If the individual mandate were to be repealed and Americans were no longer required to purchase the Obamacare-mandated levels of health insurance coverage, the Congressional Budget Office (CBO) believes that 15 million Americans would no longer purchase such coverage.
Some, including Jonathan Gruber, believe that the CBO is overestimating the impact of repealing the mandate. Gruber was one of the architects of the healthcare law.
Politically, the impact of these projections is significant since the individual mandate has long been the most unpopular part of Obamacare. Recent polling shows that two-thirds of Americans would like to see it repealed. For many, the idea of the government forcing anybody to buy anything is in conflict with America’s commitment to individual freedom.
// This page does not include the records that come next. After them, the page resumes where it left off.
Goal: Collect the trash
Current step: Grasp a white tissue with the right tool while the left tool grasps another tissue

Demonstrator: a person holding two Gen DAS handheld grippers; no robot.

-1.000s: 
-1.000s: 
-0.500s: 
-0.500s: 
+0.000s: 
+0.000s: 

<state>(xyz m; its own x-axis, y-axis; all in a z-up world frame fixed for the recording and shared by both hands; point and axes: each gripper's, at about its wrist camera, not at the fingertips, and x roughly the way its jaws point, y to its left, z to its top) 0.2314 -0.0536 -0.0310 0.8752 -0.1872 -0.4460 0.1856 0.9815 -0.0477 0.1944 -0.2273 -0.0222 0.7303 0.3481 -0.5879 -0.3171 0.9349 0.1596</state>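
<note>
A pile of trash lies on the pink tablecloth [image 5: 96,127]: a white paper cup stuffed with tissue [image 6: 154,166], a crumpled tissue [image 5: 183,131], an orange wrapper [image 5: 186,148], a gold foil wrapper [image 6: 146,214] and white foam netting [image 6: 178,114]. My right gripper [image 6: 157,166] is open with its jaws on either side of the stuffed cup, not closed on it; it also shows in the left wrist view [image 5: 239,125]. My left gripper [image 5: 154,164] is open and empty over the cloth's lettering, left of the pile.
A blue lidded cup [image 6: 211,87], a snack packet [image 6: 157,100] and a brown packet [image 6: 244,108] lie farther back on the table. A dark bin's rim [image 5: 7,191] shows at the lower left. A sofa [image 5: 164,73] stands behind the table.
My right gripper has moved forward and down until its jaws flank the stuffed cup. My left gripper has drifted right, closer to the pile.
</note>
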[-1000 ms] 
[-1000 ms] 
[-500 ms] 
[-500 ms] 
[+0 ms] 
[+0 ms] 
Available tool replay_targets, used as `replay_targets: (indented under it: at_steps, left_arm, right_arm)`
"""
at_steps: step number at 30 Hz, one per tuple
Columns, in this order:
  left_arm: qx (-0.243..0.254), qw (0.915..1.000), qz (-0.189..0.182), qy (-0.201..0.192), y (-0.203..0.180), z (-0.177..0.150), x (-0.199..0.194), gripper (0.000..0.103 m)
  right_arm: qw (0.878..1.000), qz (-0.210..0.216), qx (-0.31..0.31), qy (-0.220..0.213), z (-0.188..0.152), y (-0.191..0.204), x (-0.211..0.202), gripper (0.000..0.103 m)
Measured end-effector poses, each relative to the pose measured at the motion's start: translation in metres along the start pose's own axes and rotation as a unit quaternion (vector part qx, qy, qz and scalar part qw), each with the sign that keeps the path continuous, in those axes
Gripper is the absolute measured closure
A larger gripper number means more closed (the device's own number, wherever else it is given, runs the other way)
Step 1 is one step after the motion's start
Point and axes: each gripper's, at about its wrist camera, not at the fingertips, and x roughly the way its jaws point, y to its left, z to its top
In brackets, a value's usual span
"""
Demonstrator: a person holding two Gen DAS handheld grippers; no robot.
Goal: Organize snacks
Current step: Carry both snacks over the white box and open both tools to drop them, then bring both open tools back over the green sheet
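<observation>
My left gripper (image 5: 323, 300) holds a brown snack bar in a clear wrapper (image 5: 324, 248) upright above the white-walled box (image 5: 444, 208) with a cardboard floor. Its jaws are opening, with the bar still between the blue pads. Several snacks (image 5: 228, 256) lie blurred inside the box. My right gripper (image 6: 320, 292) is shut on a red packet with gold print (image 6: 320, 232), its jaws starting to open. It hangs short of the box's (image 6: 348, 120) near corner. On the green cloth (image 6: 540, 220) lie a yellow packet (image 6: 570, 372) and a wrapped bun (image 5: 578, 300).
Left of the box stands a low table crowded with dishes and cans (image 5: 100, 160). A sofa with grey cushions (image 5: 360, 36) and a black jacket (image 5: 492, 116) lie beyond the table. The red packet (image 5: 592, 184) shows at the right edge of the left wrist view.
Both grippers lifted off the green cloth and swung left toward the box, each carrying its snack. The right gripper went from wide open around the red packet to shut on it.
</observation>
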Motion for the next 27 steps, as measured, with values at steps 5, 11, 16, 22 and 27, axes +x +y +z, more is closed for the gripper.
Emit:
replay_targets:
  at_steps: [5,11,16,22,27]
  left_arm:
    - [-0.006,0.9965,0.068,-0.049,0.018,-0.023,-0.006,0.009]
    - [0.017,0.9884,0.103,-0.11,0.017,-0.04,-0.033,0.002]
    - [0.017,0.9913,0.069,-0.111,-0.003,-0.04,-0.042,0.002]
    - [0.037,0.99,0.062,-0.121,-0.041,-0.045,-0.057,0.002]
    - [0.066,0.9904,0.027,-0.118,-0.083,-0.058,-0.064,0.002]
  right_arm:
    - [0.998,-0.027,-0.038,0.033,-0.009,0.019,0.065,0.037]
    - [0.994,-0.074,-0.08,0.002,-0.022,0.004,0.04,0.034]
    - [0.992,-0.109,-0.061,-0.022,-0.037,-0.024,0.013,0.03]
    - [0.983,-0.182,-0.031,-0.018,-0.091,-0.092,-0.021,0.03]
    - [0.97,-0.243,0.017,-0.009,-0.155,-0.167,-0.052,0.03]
Additionally, if the CBO projections are correct, there are 15 million Americans who would directly benefit from the repeal. Typically, when people are directly impacted by a law, their support or opposition is more intense than that of more casual observers.
On the other hand, if Gruber is correct, the Republican plans to repeal and replace Obamacare would have a much smaller impact than the CBO expects.
If the individual mandate were to be repealed, many Americans might be interested in purchasing less comprehensive and less expensive coverage. The CBO has offered no estimates of how many might take advantage of such alternatives. It is currently illegal for insurance companies to offer less expensive plans offering less comprehensive coverage.